There are several risk factors that investors should be aware of before investing in United Therapeutics. The first risk involves the potential revenues that it could generate with the sales of its products. Even though it generated a 5% increase in revenues of $466.9 million in Q2, doesn't mean this percentage trend will continue for the remaining quarters. Especially, if the economy starts to see a major downward trend.

The second risk relates to the TETON study program. While Tyvaso was determined in an ad-hoc analysis to improve forced vital capacity (FVC) in patients with PH-ILD plus IPF, doesn't mean the same results will be obtained when the final results are released.
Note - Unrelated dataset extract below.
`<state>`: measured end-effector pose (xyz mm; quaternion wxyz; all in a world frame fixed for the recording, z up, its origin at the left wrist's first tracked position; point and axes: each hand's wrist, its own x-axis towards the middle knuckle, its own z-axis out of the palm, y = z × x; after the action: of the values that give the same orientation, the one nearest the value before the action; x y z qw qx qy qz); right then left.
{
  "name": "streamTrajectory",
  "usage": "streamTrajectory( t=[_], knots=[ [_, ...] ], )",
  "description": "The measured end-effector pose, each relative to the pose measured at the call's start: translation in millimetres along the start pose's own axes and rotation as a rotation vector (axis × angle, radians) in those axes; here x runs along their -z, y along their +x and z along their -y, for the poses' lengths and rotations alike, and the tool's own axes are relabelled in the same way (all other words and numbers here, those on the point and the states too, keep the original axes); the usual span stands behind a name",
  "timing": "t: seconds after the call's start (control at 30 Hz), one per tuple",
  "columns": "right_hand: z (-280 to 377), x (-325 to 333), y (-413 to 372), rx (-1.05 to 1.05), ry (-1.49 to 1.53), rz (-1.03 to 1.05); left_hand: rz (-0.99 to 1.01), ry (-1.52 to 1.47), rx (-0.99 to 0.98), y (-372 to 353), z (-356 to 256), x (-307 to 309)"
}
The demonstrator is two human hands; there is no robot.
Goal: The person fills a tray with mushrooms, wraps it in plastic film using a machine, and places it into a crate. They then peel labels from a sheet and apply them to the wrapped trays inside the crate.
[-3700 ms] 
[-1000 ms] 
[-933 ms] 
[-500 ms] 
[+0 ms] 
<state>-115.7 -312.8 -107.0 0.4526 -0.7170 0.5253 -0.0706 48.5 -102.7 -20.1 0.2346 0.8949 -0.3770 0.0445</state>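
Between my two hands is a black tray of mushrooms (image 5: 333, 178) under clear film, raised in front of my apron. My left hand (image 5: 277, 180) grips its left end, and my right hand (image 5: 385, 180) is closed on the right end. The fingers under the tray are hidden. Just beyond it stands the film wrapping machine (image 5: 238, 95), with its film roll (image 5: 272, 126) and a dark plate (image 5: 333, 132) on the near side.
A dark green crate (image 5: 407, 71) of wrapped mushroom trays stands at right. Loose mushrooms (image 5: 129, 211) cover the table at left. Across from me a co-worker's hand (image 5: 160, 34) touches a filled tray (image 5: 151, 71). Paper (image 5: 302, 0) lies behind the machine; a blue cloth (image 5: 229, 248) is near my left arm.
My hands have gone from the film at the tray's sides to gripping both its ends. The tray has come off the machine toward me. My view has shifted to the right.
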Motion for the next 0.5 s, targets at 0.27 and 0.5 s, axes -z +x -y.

Still, I think it's a huge positive that Tyvaso in such an analysis was able to improve FVC and not just slow the decline of it.

The final risk relates to Ralinepag itself, which is being developed for the treatment of patients with PAH. The hope is that it achieves successful results, in both the ADVANCE CAPACITY and ADVANCE OUTCOMES studies. There is no guarantee that either or both studies will be successful. Even if the primary endpoints are met in each of these late-stage studies, the drug will have to prove to be equal to or superior to other drugs like UPTRAVI for PAH.


The final conclusion is that United Therapeutics is a great long-term pharmaceutical company to own. That's because it already has FDA approved drugs and is generating revenues for them. In Q2 of 2022, treprostinil-based products (Tyvaso, Remodulin and Orenitram) grew by $42.2 million year over year.

It remains to be seen if this trend continues, but I believe that it has a good shot in doing so. Especially following the label expansion of Tyvaso to treat patients with pulmonary hypertension associated with interstitial lung disease (PH-ILD).

Where I believe this company can increase in value is if it can eventually expand the label of Tyvaso to include the treatment of patients with IPF. Again, the IPF market is very large and the two currently approved drugs slow the decline of FVC, but don't actually improve it. Tyvaso has the opportunity to possibly improve FVC for this patient population. If this can be proven in the two phase 3 TETON studies, then not only do I believe that the label expansion for Tyvaso will happen, but that it will overtake the other two drugs currently marketed for IPF.

Based on the possible label expansion of Tyvaso for IPF, plus the ability to advance oral Ralinepag for the treatment of patients with PAH, these are the reasons why I believe United Therapeutics is a great long-term company to own.

This article is published by Terry Chrisomalis, who runs the Biotech Analysis Central pharmaceutical service on Seeking Alpha Marketplace. If you like what you read here and would like to subscribe to, I'm currently offering a two-week free trial period for subscribers to take advantage of. My service offers a deep-dive analysis of many pharmaceutical companies. The Biotech Analysis Central SA marketplace is $49 per month, but for those who sign up for the yearly plan will be able to take advantage of a 33.50% discount price of $399 per year.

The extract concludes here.